6. Mettre à jour sa politique de protection des données
Si tu as un site internet ou ta compagnie, il faut mettre à jour ta politique de protection des données (ou politique de la vie privée). Si tu n’en as pas, il faut en créer une.
Ce site est une excellente ressource pour bien connaître cette loi. Il est aussi recommandé d’avoir un lien vers cette politique dans le pied de la page principale de ton site internet.
7. Être transparent
Dans la vie, il vaut mieux être honnête, et c’est le cas également avec nos abonnés. Si ces derniers souhaitent accéder à l’information que tu as sur eux, ils le peuvent et ils peuvent également la modifier.

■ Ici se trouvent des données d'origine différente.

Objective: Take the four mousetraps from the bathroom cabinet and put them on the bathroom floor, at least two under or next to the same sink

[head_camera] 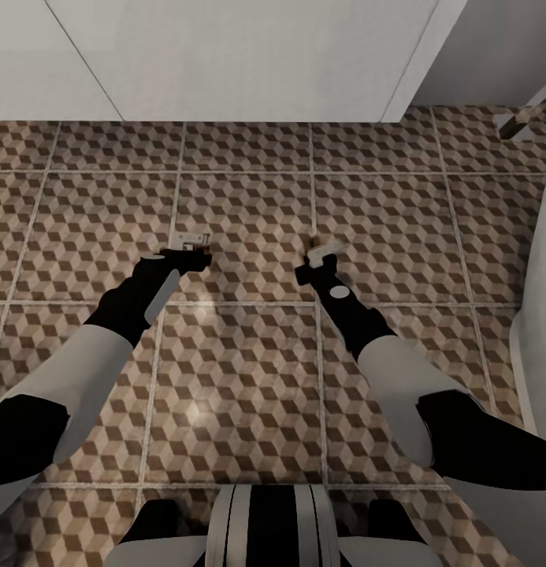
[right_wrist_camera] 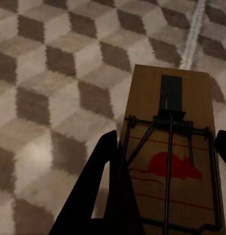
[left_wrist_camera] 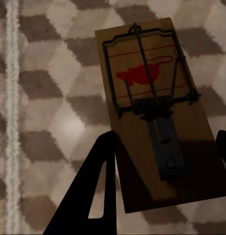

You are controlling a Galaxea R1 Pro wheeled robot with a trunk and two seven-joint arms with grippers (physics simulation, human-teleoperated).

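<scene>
Both grippers carry a mousetrap each, held low over the tiled floor.

Left gripper (head_camera: 195, 253) has its fingers pressed against the sides of a tan mousetrap (left_wrist_camera: 154, 110), wire spring and red mark facing up; right gripper (head_camera: 320, 256) pinches a second mousetrap (right_wrist_camera: 171, 161) the same way. Whether either board touches the bathroom floor (head_camera: 249, 378) I cannot tell; the head view suggests they hang just above it. A white cabinet front (head_camera: 225, 55) stands ahead, probably the vanity under the sink, though no basin is visible. My judgement: two of four traps are out and about to be set down; neither is released, and two more presumably remain to be fetched.
</scene>
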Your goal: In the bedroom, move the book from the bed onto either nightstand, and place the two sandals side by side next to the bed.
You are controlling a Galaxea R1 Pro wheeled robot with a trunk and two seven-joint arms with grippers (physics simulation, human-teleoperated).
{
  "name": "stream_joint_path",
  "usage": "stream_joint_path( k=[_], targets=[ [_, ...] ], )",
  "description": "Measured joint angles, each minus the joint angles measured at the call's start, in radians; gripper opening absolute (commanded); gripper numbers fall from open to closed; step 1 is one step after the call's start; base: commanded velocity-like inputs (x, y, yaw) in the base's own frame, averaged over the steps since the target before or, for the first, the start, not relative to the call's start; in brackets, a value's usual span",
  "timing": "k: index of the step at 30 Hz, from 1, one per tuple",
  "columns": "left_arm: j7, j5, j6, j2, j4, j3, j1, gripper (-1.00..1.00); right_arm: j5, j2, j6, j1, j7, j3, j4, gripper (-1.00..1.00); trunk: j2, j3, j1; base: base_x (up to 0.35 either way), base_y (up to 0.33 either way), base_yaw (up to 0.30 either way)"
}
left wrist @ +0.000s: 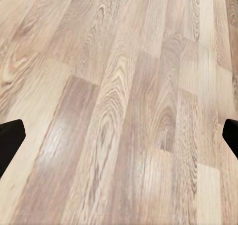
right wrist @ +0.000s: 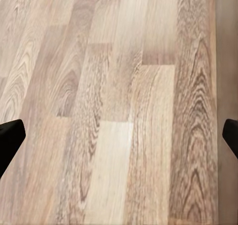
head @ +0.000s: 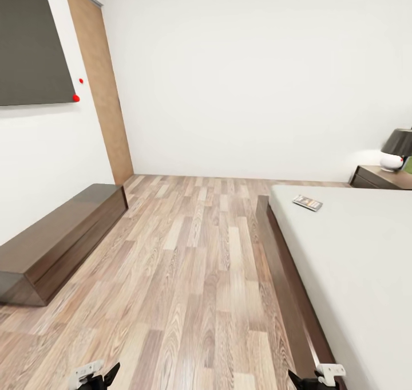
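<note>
The book [head: 307, 203], small with a dark cover, lies flat on the pale-grey mattress of the bed [head: 355, 264] near its far left corner. Beyond the bed, against the far wall, stands a dark-brown nightstand [head: 377, 177]. The sandals are out of view. Both arms hang low at the head view's bottom edge, well short of the book. My left gripper [left wrist: 119, 140] is open over bare wood floor, its dark fingertips [left wrist: 11, 138] spread wide. My right gripper [right wrist: 119, 140] is open too, above floor planks beside the bed's base.
A black-shaded lamp [head: 396, 148] stands on the nightstand. A low dark-brown cabinet [head: 63, 238] runs along the left wall under a dark wall panel [head: 31, 40]. A brown door [head: 100, 86] is at the far left corner. Wood floor [head: 194, 264] lies between cabinet and bed.
</note>
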Motion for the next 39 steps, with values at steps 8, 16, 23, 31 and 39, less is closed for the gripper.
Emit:
stream_joint_path(
  k=[8,16,23,31,39],
  targets=[
    [0.000,0.000,0.000,0.000,0.000,0.000,0.000,1.00,0.000,0.000,0.000,0.000,0.000,0.000,0.000,1.00,0.000,0.000,0.000,0.266,0.000,0.000],
    [0.000,0.000,0.000,0.000,0.000,0.001,0.000,1.00,0.000,0.000,0.000,0.000,0.000,0.000,0.000,1.00,0.000,0.000,0.000,0.322,0.000,0.000],
    [0.000,0.000,0.000,0.000,0.000,0.000,0.000,1.00,0.000,0.000,0.000,0.000,0.000,0.000,0.000,1.00,0.000,0.000,0.000,0.326,0.000,0.000],
    [0.000,0.000,0.000,0.000,0.000,0.000,0.000,1.00,0.000,0.000,0.000,0.000,0.000,0.000,0.000,1.00,0.000,0.000,0.000,0.327,0.000,0.000],
    [0.000,0.000,0.000,0.000,0.000,0.000,0.000,1.00,0.000,0.000,0.000,0.000,0.000,0.000,0.000,1.00,0.000,0.000,0.000,0.327,0.000,0.000]
  ],
)
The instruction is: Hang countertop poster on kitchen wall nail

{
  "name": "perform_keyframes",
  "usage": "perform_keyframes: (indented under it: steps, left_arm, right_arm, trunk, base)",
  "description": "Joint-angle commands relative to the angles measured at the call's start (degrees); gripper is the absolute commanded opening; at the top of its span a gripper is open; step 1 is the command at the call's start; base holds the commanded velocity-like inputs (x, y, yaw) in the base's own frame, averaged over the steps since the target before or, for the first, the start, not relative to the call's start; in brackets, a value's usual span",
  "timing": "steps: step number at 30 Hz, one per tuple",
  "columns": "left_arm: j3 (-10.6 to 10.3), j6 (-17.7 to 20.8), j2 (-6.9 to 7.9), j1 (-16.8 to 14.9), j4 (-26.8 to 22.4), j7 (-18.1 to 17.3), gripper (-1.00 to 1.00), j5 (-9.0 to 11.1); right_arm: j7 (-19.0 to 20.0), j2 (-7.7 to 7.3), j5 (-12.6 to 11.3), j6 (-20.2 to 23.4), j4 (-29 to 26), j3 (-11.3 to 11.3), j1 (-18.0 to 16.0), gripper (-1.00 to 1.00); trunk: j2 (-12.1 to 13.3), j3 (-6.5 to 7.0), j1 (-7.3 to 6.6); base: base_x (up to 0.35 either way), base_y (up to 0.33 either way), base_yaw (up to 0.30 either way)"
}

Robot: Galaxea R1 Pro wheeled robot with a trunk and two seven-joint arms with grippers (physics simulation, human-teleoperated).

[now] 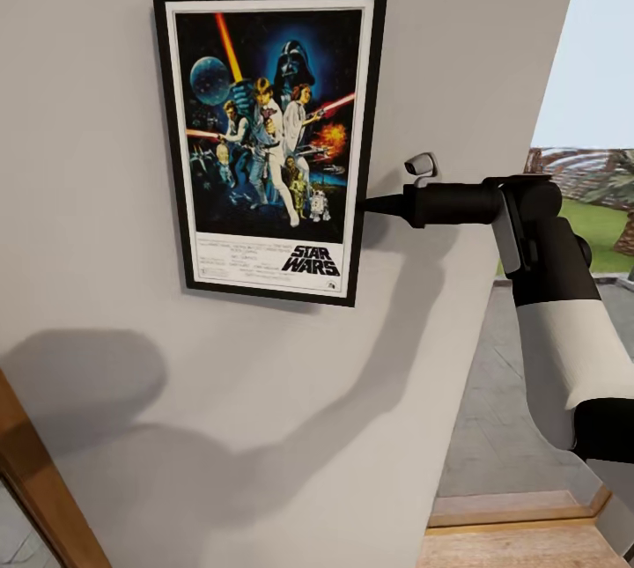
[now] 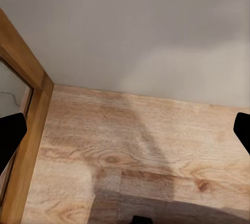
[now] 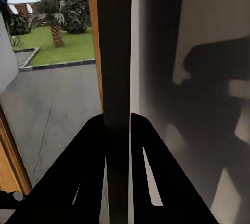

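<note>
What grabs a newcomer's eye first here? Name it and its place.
The poster, bright against the plain off-white wall, upright at the head view's upper middle. Next, the right gripper, its black fingers pinching the frame's right edge. Its arm's shadow sprawls below.

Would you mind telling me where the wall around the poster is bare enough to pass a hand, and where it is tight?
The off-white wall is bare left of the poster, and below it down to the wooden frame, crossed by shadows. It is crowded along the poster's right edge, where the right gripper is clamped on the black frame.
</note>
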Motion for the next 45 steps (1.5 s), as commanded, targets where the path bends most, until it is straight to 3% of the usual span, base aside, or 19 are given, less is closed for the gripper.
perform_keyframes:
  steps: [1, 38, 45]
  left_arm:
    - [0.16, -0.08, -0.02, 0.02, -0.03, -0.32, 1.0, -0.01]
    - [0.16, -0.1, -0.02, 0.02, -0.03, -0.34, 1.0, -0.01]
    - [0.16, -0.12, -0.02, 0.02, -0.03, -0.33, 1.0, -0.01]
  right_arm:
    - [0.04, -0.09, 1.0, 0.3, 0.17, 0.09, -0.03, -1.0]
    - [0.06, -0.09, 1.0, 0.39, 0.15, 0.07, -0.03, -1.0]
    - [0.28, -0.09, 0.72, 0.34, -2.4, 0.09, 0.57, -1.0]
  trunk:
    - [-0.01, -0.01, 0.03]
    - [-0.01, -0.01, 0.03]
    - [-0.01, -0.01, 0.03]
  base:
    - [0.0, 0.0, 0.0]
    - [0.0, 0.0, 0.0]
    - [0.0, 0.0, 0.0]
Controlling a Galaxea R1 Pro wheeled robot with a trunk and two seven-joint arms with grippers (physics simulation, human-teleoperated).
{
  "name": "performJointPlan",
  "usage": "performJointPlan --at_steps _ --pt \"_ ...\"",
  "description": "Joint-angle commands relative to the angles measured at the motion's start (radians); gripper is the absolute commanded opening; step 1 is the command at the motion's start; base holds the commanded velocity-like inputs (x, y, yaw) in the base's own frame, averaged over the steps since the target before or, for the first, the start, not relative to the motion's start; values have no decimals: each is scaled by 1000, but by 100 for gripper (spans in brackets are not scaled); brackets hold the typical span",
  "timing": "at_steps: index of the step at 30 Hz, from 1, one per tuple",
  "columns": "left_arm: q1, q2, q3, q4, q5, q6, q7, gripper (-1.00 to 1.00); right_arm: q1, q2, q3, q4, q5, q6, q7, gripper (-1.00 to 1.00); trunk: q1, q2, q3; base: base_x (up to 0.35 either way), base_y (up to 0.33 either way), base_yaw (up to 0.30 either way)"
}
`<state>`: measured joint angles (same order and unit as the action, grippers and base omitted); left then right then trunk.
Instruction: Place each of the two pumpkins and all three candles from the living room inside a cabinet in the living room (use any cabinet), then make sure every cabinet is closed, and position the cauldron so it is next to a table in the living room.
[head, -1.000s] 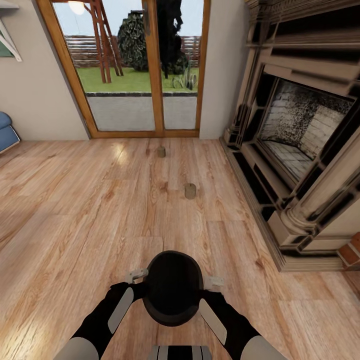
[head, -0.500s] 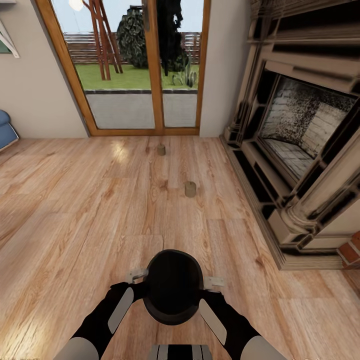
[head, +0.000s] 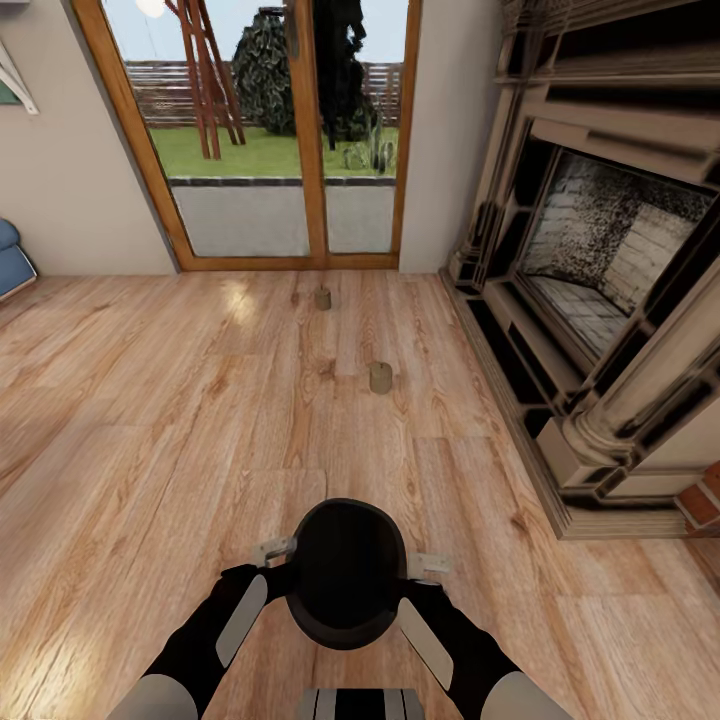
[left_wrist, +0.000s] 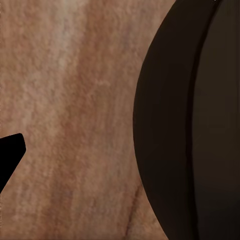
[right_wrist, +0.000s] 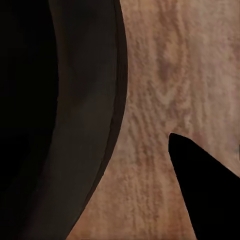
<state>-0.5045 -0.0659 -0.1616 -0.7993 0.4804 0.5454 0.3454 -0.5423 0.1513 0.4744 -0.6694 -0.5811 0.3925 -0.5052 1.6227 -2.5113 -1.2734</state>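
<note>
The black round cauldron (head: 345, 575) hangs just in front of my trunk, held between both arms over the wooden floor. My left gripper (head: 272, 550) grips its left side and my right gripper (head: 428, 565) its right side. The left wrist view shows the cauldron's dark wall (left_wrist: 195, 125) beside one black fingertip (left_wrist: 9, 150). In the right wrist view the wall (right_wrist: 55, 115) sits beside a black finger (right_wrist: 205, 185). Two short beige candles stand on the floor ahead, one nearer (head: 380, 378) and one farther by the door (head: 322, 298). The pumpkins and the cabinet are out of view.
A large stone fireplace (head: 600, 280) with a raised hearth runs along the right. A wood-framed glass door (head: 270, 130) closes the far wall. A blue seat edge (head: 12, 258) shows at far left. Open plank floor lies between me and the candles.
The whole picture has shifted slightly, so the camera has moved a little. The cauldron stays in the same place between my grippers.
</note>
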Motion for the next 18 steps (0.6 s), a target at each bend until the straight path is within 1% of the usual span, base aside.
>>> performJointPlan --at_steps 1,18 --pt "0 0 -3 -1 6 4 10 100 -1 -1 4 -2 -4 5 -10 -100 0 0 -1 0 0 0" --pt "0 0 -3 -1 5 3 10 100 -1 -1 4 -3 -3 5 -9 -100 0 0 -1 0 0 0"
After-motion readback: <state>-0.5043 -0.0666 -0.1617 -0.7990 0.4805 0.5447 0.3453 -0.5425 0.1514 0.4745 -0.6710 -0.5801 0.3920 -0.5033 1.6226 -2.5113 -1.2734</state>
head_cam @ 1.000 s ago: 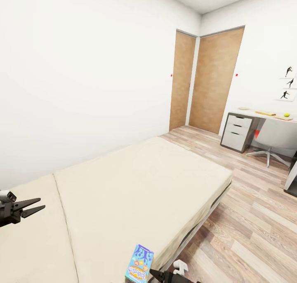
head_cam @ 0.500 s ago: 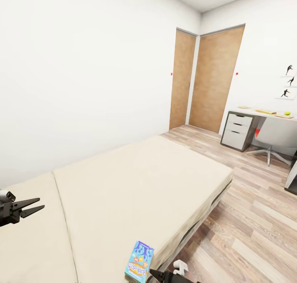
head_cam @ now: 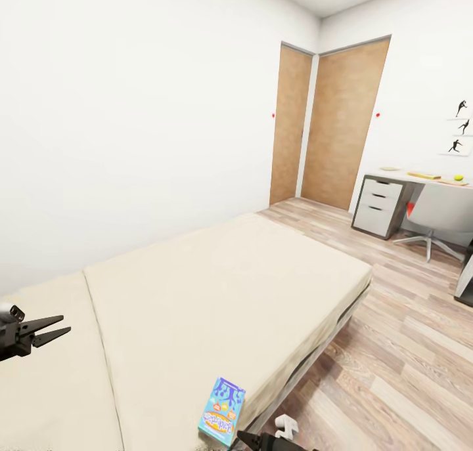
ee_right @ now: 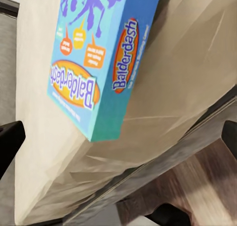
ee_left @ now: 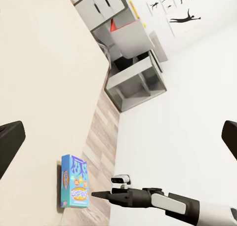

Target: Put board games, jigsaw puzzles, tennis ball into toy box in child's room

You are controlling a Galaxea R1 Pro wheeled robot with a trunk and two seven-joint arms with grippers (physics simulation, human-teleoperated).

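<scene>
Right gripper [ee_left: 94, 194] sits beside the blue board game [head_cam: 223, 419] on the bed [head_cam: 217, 293] — its opening unclear; left gripper [head_cam: 56, 327] stays parted, empty — scene barely changed.

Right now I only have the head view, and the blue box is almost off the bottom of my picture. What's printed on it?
Observer: In the right wrist view, the blue box reads Balderdash on its face and its side.
Operator: Is the right gripper holding it?
Observer: No. The right gripper is open. Its fingers are wide apart and the box lies ahead of them.
Operator: Where does it sit on the bed?
Observer: It lies flat on the bed, one corner close to the mattress edge, with the wood floor just beyond.
</scene>
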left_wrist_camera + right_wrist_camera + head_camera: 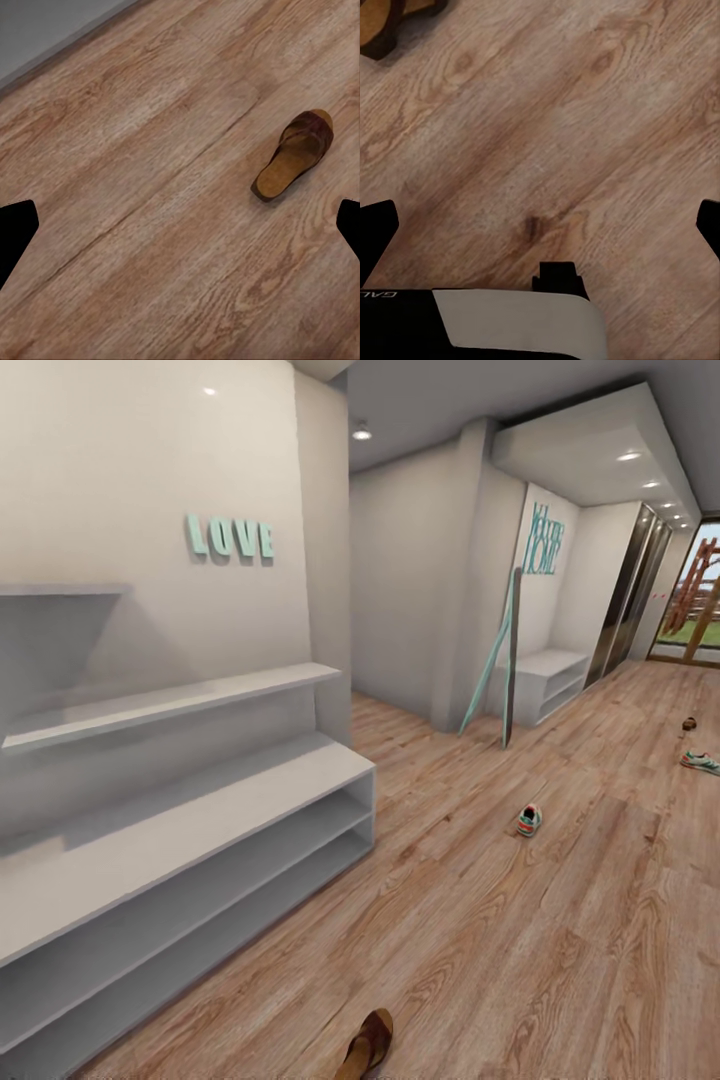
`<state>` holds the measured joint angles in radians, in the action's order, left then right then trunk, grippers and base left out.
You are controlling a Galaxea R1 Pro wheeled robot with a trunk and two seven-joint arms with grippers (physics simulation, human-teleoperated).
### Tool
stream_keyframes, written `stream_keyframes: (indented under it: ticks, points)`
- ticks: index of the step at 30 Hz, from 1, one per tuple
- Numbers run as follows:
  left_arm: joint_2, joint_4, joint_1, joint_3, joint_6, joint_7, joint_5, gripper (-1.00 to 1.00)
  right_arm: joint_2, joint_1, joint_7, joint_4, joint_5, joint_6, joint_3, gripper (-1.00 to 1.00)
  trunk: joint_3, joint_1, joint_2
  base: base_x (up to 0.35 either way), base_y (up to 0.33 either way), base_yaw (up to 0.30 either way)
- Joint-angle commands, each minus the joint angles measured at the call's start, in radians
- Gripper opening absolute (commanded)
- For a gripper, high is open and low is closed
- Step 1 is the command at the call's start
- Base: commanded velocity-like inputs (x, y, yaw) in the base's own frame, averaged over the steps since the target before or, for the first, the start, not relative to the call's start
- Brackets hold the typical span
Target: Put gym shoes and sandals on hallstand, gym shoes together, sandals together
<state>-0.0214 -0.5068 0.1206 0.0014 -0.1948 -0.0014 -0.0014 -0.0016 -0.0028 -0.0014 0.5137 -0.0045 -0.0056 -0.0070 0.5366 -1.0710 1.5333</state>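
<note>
A: So, what do we find on the shoe rack (200, 815)?
B: Nothing. Its two open shelf rows, its flat top and the stepped shelf above all look bare, with the teal LOVE letters (229, 537) on the wall over them.

A: And where are the shoes?
B: All on the wood floor (520, 940). We see one brown sandal (366, 1044) close to us, near the rack's front. One sneaker (528, 820) lies farther down the corridor, and a second sneaker (701, 762) sits well off to the right. Beyond it is a small dark thing (689, 723), too tiny for us to name.

A: How do our pincers stand?
B: In the left wrist view the left gripper (180, 225) has its fingertips wide apart, holding nothing, with the sandal (295, 152) lying flat on the floor (135, 225) ahead. The right gripper (540, 225) is spread just as wide and empty, over the planks (585, 135), a sandal's edge (390, 22) showing near it.

A: Any other furniture?
B: A plain white bench (548, 682) far down the hall.
</note>
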Motion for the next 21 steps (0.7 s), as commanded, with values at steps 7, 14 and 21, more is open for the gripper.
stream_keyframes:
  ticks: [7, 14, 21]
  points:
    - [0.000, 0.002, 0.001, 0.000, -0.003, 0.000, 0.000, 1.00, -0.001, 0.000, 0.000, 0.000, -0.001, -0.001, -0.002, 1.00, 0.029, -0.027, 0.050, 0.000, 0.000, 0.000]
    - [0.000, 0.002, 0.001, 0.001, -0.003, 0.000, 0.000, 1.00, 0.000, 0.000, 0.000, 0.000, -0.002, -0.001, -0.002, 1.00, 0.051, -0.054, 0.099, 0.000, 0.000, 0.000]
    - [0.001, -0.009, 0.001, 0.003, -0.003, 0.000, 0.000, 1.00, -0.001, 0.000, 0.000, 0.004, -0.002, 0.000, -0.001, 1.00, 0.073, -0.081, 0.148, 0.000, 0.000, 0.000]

Ces deux points sont des éléments très importants du RGPD. Tu dois nommer ton DPO (Data Privacy Officer en anglais) ou le délégué à la Protection des Données. Il faut également s’assurer que ce responsable soit accessible en tout temps pour tes abonnés selon la loi.
Il est possible d’ajouter dans le bas de tes courriels cette option et ainsi, tes abonnés peuvent faire leur demande en t’envoyant un courriel. C’est aussi simple que cela!
Tu peux ajouter un bloc à tes envois dans lequel il y a une mention comme «pour obtenir une copie de tes données personnelles ou pour en demander la modification, répondre simplement à ce courriel». Ainsi, tu recevras ces demandes à ton adresse de retour configurée dans l’application et tu pourras ainsi aller consulter, modifier ou supprimer la fiche du contact qui en a fait la demande.
À savoir pour les entreprises canadiennes
Il faut savoir que le RGPD accepte que les données personnelles des citoyens européens soient transmises et hébergées dans certains pays du monde. Ces pays doivent être considérés comme ayant un niveau de protection adéquat. Heureusement pour plusieurs, le Canada fait partie de cette liste!
Conclusion sur la nouvelle loi de collecte des données personnelles
Pour résumé, la nouvelle loi du RGPD est effective en Europe, mais elle affecte également les entreprises et organismes canadiens. Cette loi renforce la sécurité des données pour les utilisateurs. Les compagnies doivent donc s’assurer de bien respecter les règles.
Elles peuvent y parvenir en segmentant leur liste de courriels, en tentant un registre de traitement de données, réduire le nombre d’informations personnelles demandé aux utilisateurs, communiquer clairement, supprimer les contacts qui en font la demande, mettre à jour sa politique de protection de données et être transparent.
De ton côté, est-ce que cette nouvelle va te forcer à changer certains aspects de ton infolettre? Si oui, lesquels?